BRIDGEVIEW, Ill. – When Jalil Anibaba looks back at tapes of his first two years in MLS, he sees a player who was full of potential, yet unrefined in the ways of the right back position.
Having moved from center midfield to center back just two games into his college career at Santa Clara University and continuing in that role throughout three years at Santa Clara and one at the University of North Carolina, Anibaba lacked the instinctual knowledge of when to charge forward and when to drop back.
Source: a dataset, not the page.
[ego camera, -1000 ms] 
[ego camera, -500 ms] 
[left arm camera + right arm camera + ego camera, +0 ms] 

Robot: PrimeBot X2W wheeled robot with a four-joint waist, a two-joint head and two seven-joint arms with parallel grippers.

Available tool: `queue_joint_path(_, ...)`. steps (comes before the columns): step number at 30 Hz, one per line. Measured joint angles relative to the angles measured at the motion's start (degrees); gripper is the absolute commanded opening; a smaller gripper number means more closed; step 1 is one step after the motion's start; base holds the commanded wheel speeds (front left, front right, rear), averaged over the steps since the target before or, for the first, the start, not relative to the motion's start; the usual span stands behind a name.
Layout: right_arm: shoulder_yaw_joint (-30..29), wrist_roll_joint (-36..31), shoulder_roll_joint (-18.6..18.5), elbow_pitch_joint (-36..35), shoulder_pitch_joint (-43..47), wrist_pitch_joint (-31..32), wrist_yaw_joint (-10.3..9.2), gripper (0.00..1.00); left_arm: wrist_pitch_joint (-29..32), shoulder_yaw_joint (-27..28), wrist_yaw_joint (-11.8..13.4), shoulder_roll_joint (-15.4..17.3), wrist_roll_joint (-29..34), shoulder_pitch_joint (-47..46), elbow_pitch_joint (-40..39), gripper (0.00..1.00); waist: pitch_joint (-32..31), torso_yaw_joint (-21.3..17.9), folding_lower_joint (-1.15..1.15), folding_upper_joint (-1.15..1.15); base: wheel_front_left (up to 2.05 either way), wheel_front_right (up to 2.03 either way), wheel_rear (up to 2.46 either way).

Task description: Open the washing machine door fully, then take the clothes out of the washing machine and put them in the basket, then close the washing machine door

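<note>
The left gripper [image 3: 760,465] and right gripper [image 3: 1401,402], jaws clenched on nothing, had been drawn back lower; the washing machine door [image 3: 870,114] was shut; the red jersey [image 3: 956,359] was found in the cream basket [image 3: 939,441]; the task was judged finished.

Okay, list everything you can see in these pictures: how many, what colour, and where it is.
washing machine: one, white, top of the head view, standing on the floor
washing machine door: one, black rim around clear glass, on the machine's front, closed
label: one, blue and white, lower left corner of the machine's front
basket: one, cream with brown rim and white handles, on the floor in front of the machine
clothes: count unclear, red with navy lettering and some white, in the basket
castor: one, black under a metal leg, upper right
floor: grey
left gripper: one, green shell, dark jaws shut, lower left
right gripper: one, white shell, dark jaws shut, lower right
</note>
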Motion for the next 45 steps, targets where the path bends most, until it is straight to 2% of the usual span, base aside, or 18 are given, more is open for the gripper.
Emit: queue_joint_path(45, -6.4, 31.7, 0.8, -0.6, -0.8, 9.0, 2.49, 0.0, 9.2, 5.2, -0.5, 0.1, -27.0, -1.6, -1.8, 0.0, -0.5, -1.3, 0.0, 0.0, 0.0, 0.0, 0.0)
His decisiveness when trapped by the sideline or when facing a speedy midfielder was not as quick as it could have been.
But nearing the end of a third season of learning on the job, the last two concentrated on right back, the little things have come together for the ninth pick in the 2011 MLS SuperDraft.
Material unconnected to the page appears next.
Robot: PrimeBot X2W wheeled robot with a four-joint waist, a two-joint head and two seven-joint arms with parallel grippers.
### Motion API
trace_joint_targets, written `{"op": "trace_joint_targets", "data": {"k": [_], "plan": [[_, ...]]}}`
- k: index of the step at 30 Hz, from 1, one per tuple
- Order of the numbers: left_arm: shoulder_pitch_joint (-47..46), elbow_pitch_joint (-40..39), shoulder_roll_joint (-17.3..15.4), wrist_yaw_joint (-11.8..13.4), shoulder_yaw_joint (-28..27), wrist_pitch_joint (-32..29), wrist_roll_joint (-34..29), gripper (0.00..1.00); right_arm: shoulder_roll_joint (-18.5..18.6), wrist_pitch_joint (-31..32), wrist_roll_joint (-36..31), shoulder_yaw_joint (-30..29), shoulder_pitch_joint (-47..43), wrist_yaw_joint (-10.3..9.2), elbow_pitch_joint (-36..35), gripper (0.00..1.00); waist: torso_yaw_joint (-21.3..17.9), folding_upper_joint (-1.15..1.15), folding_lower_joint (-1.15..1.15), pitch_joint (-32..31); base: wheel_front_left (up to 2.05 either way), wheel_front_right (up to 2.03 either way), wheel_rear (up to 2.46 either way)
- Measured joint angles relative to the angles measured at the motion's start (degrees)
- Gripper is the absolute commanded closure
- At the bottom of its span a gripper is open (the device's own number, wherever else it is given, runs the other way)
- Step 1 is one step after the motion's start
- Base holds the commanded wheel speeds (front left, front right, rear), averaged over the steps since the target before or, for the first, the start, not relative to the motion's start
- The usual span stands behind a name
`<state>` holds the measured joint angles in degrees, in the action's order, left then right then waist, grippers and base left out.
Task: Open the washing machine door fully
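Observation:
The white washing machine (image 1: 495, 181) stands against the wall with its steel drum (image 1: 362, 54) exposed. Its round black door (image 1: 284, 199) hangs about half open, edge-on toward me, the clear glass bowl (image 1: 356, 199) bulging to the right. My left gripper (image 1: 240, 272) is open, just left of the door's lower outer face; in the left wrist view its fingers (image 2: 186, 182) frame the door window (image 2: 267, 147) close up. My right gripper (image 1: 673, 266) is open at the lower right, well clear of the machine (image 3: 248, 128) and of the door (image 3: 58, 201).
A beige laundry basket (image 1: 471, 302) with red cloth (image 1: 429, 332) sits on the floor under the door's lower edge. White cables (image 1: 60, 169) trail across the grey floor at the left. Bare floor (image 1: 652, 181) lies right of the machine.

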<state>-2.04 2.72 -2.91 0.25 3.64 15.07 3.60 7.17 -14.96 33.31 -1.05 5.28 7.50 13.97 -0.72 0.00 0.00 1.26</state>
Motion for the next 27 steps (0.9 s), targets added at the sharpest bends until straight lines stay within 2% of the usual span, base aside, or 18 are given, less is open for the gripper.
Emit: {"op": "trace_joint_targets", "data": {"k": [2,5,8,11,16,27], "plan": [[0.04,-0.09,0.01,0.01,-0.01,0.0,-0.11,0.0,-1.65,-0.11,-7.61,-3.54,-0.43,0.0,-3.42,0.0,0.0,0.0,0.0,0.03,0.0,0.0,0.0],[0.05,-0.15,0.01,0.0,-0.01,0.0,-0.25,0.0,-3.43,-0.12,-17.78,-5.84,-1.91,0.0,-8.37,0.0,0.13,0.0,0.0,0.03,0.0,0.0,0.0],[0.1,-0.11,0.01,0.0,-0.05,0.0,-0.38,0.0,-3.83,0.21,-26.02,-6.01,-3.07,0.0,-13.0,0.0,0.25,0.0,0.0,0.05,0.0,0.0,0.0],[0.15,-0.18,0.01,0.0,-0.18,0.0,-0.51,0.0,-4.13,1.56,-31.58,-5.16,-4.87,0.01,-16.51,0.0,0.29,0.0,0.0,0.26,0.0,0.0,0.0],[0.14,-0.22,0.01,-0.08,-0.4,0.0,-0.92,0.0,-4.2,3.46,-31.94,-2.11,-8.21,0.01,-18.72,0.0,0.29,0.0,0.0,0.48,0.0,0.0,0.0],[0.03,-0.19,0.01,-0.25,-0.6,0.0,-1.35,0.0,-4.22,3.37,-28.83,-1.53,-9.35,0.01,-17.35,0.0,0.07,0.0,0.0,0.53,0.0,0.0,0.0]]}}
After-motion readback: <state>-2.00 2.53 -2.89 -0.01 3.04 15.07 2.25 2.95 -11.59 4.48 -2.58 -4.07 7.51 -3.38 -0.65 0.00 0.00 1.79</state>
“I've grown a lot,” Anibaba told MLSsoccer.com. “To watch my games and my touches from my first year and even the beginning of last year, I'm a completely different player when it comes to playing right back, and I think that's because of the time I put in and the dedication I've put in.”
After Anibaba split time between center back and right back in his rookie season of 2011, Fire head coach Frank Klopas pushed Anibaba ahead of the more experienced Dan Gargan to make 32 starts last season as the club's every-day right back. His play was far from perfect, but he grew increasingly comfortable as the season went along, connecting on more and more crosses and learning the nuances of the position.
“From a tactical standpoint, having the understanding, reading the game better is important, and he got that with experience,” Klopas told MLSsoccer.com. “He's a guy that's played two, three years and you expect that: to gain experience every game.”
This season, Anibaba has been one of the Fire's most consistent players. Anibaba and Fire center back Austin Berry are two of only three MLS field players (New England's Jose Goncalves is the other) to play every minute this season. On Saturday, Anibaba curled a shot from outside the penalty area into the upper corner to net what league-leading goalscorer Mike Magee called “one of the biggest goals we've scored,” and Anibaba has also notched three assists.
More importantly than any individual play, his tactical understanding of his right-back position has grown with every minute.
“Little by little, you can definitely see how he's better and smarter with the ball at his feet,” veteran left back Gonzalo Segares told MLSsoccer.com. “The way he reads the game, just changing from being a center back to a right back, it's not that simple. He's been adjusting well over there; he can read the game better as well. His positioning has been very good. I've seen it through the year how much better he's played that position as well.”
Despite having spent all of last year at right back, Anibaba still had to prove himself. In preseason, Logan Pause started a few games at right back after the club brought in Jeff Larentowicz in the midfield, but Anibaba earned his starting spot and has not let go.
That competition brought out Anibaba's drive to continually improve at a position not so new to him anymore.
“I have a better understanding of when to get myself into dangerous spots, advanced positions, and I provide much better service going forward,” Anibaba said. “Also from a defensive stance, I have a better understanding of where I need to be when the other team is in dangerous spots as well. It's a consistent learning process, and there's never a perfect game to be played. … Even though I've played every single game of the season thus far, I still have to prove myself this week of training to earn a spot to play this weekend.”